Scan the listing for the word "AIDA" and give the number of lines where it appears, with no other text.

**Available data**.
_ _ _ _ _ _ _

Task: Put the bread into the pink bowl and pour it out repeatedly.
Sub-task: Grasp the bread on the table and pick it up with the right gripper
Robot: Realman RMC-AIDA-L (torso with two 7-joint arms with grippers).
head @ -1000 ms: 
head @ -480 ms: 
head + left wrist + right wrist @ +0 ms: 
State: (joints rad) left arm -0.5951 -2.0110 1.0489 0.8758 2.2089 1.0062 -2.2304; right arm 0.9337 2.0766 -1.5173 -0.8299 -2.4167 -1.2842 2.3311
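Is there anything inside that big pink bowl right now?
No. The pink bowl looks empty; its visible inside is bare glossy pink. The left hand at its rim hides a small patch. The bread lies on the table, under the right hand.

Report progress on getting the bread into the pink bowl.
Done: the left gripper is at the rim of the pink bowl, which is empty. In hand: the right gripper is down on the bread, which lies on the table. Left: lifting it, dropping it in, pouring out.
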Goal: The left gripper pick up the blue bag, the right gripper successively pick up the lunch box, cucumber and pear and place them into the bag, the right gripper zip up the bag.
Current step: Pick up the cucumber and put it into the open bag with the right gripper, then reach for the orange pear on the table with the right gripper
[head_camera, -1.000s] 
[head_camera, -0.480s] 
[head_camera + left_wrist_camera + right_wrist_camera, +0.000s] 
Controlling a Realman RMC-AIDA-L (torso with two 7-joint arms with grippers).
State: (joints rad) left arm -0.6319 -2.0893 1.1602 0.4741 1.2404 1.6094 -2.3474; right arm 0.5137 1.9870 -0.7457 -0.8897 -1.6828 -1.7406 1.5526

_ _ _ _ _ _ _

**Response to the task**.
2